My present wife got me into the joys of anal play that eventually lead to anal sex having fingered me during blowjobs, used a vibrator in me during blowjobs which led her to start pegging me while jerking me off. It was fabulous, I had no idea how joyous anal play was until she enticed me down that path of mind-blowing orgasms. She didn't stop there. Being I have a long term "suck-bud" whom she's interacted with as well she convinced me to experience a real cock fucking me in the ass. I'd been mutually sucking cock with other married guys for almost two decades as well as being other married guys secret cocksucker and enjoying every moment and what it provided for me. But once I felt that first cock entering into my ass as she helped guide it into me, I was unknowing of the sensations it was going to provide. I was instantly hooked on receiving anal sex and wished I had experienced decades earlier. I could have never done it without her guidance along the entire way that led up to my first experience and have only received anal sex with her present since. She opened up not just my world of pleasure but also my ass...lol. I never thought I would have experienced it and enjoy it as much as I do. My first wife of 25 years was also into anal sex, I pounded her tight sexy ass a couple thousand times during our marriage. I've evolved into the very same anal slut she was and am not ashamed of it one damn bit. My present wife will not receive anal, and I respect that, but I have mentioned to my wife "If only my ex-wife could see what I'm enjoying now". I know I've sucked the cocks of more men than her and my present wife combined as it does provide me the most pleasure having acquired the oral skills I've acquired over the past couple of decades and blowjobs can be provided just about anywhere but getting fucked in the ass is something I've kept to one man and only within the presence of my current wife or his wife on those times he fucks her and I in the ass during a three some or four some.
Im not ashamed to admit it either. It was a wonderful woman who let me down the anal highway. It's not for my wife, but she never had a problem with allowing me the pleasure of anal/prostate fun. I always looked at things with an open mind and Then, made my decision to like it or not. Hey, Im a slut and I would do or try anything at least once. If I get to have fantastic orgasmic experiences along the way, its a Win/Win. While the Bi interactions have subsidded for now, my wife has been making up for it with toys.

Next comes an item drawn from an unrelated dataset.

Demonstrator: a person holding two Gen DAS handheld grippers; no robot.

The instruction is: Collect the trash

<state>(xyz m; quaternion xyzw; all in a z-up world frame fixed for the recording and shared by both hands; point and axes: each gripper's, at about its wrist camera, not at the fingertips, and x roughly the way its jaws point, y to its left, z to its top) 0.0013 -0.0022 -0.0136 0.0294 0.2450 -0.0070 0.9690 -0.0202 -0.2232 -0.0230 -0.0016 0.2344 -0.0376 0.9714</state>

My wife and I have two dildoes, 7 inch thin one we bought first, and a 8 inch thick ballsy one with suction pad They were bought specifically to go into my ass many years ago. It was a good feeling to abandon my inhibitions and have her work the thin one up me. She was surprised I found it pleasurable. She won't use one at all in either orifice. She was amazed when she could put the big boy up me ll the way and I just loved it. She went off all sex years ago, but she knows I want it, and that I haven't had a suck buddy for a decade or more, she reluctantly agrees in principle to play around now but has vaginismus. I explained, if I can't get into her, I'd like her to do me like she used to. She says she wants to use the dildoes on me again but also she's tired and has been sick off and on so we haven't done it. I have a vaginal douche I use for my butt. I've prepared myself to take it a couple of times only for it to not go ahead, or for her to pull me to climax then walk out and get into housework. Why I am so patient with this woman, I don't know. If she wasn't so good in other areas, and didn't need care, I'd be out of here. I definitely want to have a suck-and-pull buddy again.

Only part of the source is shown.